# Tokenizer Basic Thoery

1. A Quick Rundown of Tokenization Tokenization is a common task in Natural Language Processing (NLP). It’s a fundamental step in both traditional NLP methods like Count Vectorizer and Advanced Deep Learning-based architectures like Transformers. Tokens are the building blocks of Natural Language.
2. Given a character sequence and a defined document unit, tokenization is the task of chopping it up into pieces, called tokens , perhaps at the same time throwing away certain characters, such as punctuation.

### Why :

Language is a thing of beauty. But mastering a new language from scratch is quite a daunting prospect. If you’ve ever picked up a language that wasn’t your mother tongue, you’ll relate to this! There are so many layers to peel off and syntaxes to consider – it’s quite a challenge.

And that’s exactly the way with our machines. In order to get our computer to understand any text, we need to break that word down in a way that our machine can understand. That’s where the concept of tokenization in Natural Language Processing (NLP) comes in.

## Where we use it:
- In NLP before we use it for training

## What it does
- As tokens are the building blocks of Natural Language, the most common way of processing the raw text happens at the token level.
- Does all the pre-processing: Truncate, Pad, add the special tokens your model needs.
- Creating Vocabulary is the ultimate goal of Tokenization.
- Traditional NLP approaches such as Count Vectorizer and TF-IDF use vocabulary as features. Each word in the vocabulary is treated as a unique feature:

## Types of Tokenization
### Word tokens
1. Word Tokenization is the most commonly used tokenization algorithm. It splits a piece of text into individual words based on a certain delimiter. Depending upon delimiters, different word-level tokens are formed. Pretrained Word Embeddings such as Word2Vec and GloVe comes under word tokenization.
2. One of the major issues with word tokens is dealing with Out Of Vocabulary (OOV) words. OOV words refer to the new words which are encountered at testing.
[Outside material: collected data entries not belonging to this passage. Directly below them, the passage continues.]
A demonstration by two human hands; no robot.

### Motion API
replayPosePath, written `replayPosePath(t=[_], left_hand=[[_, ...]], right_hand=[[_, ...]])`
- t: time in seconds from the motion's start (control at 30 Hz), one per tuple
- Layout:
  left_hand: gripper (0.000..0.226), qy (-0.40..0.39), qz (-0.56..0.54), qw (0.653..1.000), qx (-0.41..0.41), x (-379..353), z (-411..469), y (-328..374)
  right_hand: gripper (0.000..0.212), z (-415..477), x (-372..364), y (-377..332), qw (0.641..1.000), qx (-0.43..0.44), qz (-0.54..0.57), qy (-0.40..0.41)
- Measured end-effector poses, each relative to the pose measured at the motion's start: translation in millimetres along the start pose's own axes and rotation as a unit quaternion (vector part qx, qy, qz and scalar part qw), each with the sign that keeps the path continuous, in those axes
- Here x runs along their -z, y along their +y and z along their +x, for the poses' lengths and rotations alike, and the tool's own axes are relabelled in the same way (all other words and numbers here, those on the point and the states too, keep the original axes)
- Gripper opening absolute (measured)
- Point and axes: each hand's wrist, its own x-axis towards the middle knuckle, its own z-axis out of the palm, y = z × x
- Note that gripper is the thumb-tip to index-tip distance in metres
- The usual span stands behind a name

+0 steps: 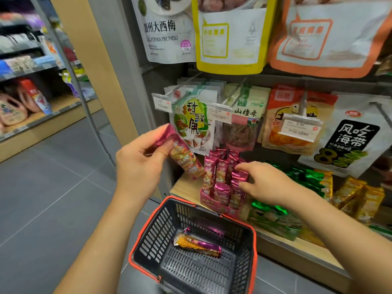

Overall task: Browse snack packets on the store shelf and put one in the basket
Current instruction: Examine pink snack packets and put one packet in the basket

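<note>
The shelf (186, 185) ran behind the fingers, and the basket (157, 230) sat below them. The right hand (265, 183) had its fingers (244, 166) curled over the boxed packets (222, 177) (gripping one or just touching, I couldn't tell). The left hand (140, 164) pinched a tilted magenta packet (184, 155), up and left of those. Beneath both hands, inside the basket, lay one snack bar (197, 245).

bright even store light, glare on hanging pouches (230, 35), blurred far shelves (31, 66), wide-angle edge bending
</note>
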Motion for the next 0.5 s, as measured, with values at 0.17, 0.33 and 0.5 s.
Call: replayPosePath(t=[0.17,0.33,0.5], left_hand=[[0.041,-0.086,0.048,0.994,-0.052,-46.5,15.8,-18.2],[0.035,-0.154,0.086,0.982,-0.067,-92.6,15.0,-59.1],[0.033,-0.210,0.098,0.973,-0.021,-118.7,8.5,-94.0]], right_hand=[[0.061,37.3,-23.2,27.9,0.998,-0.007,-0.052,-0.027],[0.057,47.1,-49.9,47.5,0.995,0.004,-0.072,-0.074],[0.057,47.9,-64.7,55.4,0.994,0.006,-0.086,-0.068]])
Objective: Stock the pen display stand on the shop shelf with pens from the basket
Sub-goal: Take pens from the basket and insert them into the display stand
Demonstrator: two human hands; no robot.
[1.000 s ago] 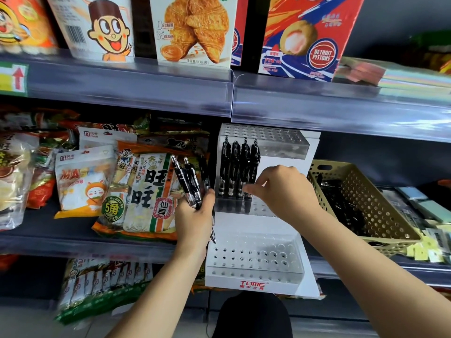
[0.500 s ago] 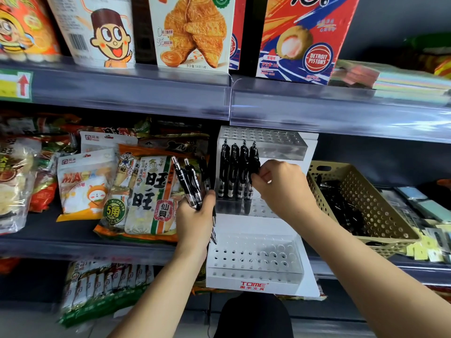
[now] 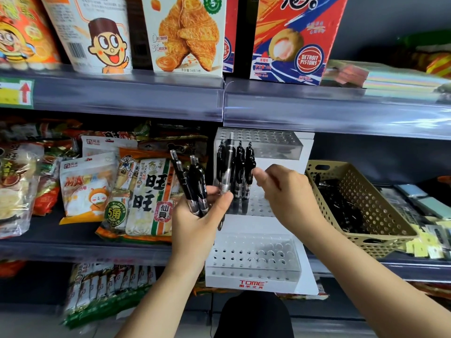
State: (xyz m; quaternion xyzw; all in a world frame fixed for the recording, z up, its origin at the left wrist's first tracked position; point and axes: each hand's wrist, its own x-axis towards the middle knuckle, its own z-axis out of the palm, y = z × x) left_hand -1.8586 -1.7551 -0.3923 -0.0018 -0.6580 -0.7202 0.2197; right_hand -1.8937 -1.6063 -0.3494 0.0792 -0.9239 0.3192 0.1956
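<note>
Gripping a bunch of black pens, the left hand is by the left side of the white pen stand on the shelf. The right hand, loosely curled, holds nothing. The basket sits right.

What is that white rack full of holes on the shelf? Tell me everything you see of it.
The pen display stand is a white stepped rack with three clear plastic tiers punched with holes and a red TOME logo on its front. It stands upright on the shelf between snack bags and a tan basket. Black pens stand upright at the middle tier's left; the other tiers look bare.
</note>
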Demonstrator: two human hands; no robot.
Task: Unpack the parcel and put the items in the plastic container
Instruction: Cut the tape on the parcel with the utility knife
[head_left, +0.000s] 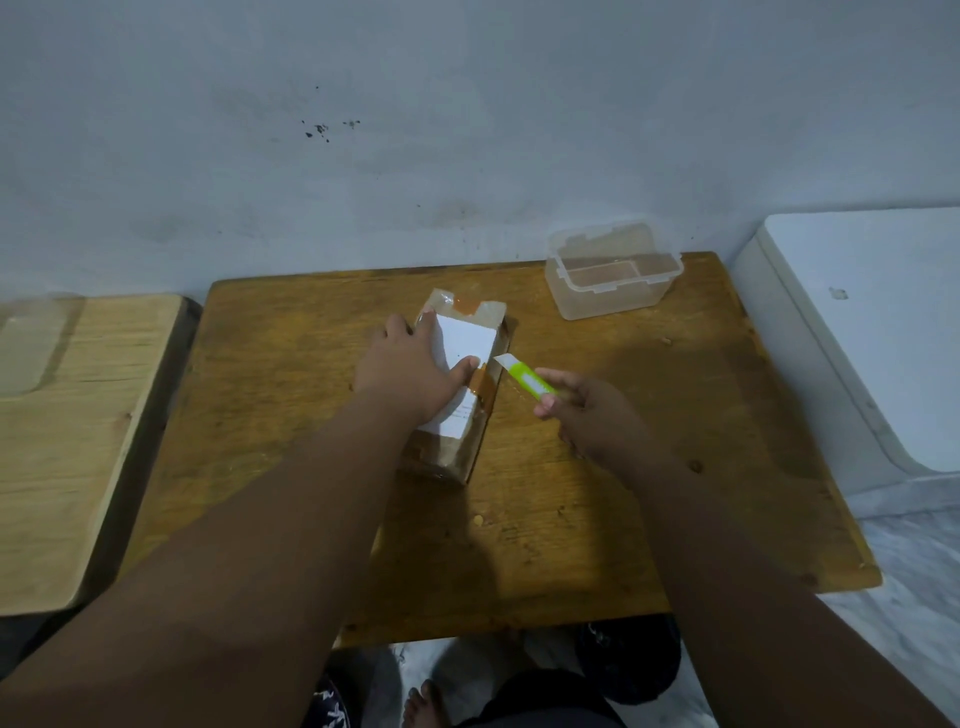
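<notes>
- Setting: one brown wooden table (597, 467) stands against a pale, stained wall (415, 130); a lighter wooden surface (67, 441) lies to its left and a white unit (872, 338) to its right.
- Right hand (592, 415): fingers closed around the rear of one green utility knife (524, 382). The pale blade end points toward the parcel's right edge and sits just beside the brown tape there; actual contact cannot be confirmed.
- Left hand (410, 371): laid palm-down on top of the parcel, fingers spread and pressing flat, thumb on the tape band. It holds the parcel down and does not enclose it.
- Parcel (462, 364): one, brown-wrapped, lying flat near the table's middle, long axis running away from the person. It carries a white label (465, 340) on top and brown tape (480, 384) across it. It appears still sealed; its contents are not visible.
- Plastic container (613, 280): one, clear, at the far right of the table near the wall, well apart from the parcel. Its hinged lid stands open at the back. An internal divider gives two visible compartments; no items are seen in either.
- Count: one parcel, one knife, one container, two hands.
</notes>
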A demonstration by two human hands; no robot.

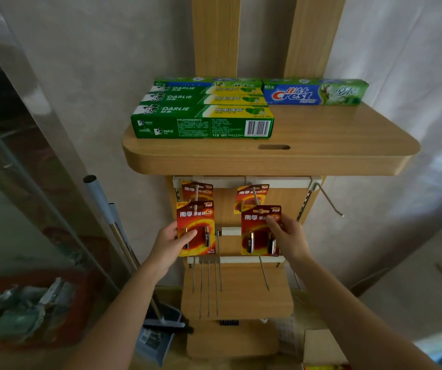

These new words do not exist in the vocabulary. Hence, these methods fail in handling OOV words.
3. A small trick can rescue word tokenizers from OOV words. The trick is to form the vocabulary with the Top K Frequent Words and replace the rare words in training data with unknown tokens (UNK). This helps the model to learn the representation of OOV words in terms of UNK tokens
4. every out of word is same so they loose the sense of meaning, large in size 
5. Thats why we have character tokenization

## Character tokenization
1. Character Tokenization splits apiece of text into a set of characters. It overcomes the drawbacks we saw above about Word Tokenization.

2. Character Tokenizers handles OOV words coherently by preserving the information of the word. It breaks down the OOV word into characters and represents the word in terms of these characters
3. It also limits the size of the vocabulary. Want to talk a guess on the size of the vocabulary? 26 since the vocabulary contains a unique set of characters

## Subword tokenization

1. Character tokens solve the OOV problem but the length of the input and output sentences increases rapidly as we are representing a sentence as a sequence of characters. As a result, it becomes challenging to learn the relationship between the characters to form meaningful words.

2. This brings us to another tokenization known as Subword Tokenization which is in between a Word and Character 
3. Subword Tokenization splits the piece of text into subwords (or n-gram characters). For example, words like lower can be segmented as low-er, smartest as smart-est, and so on.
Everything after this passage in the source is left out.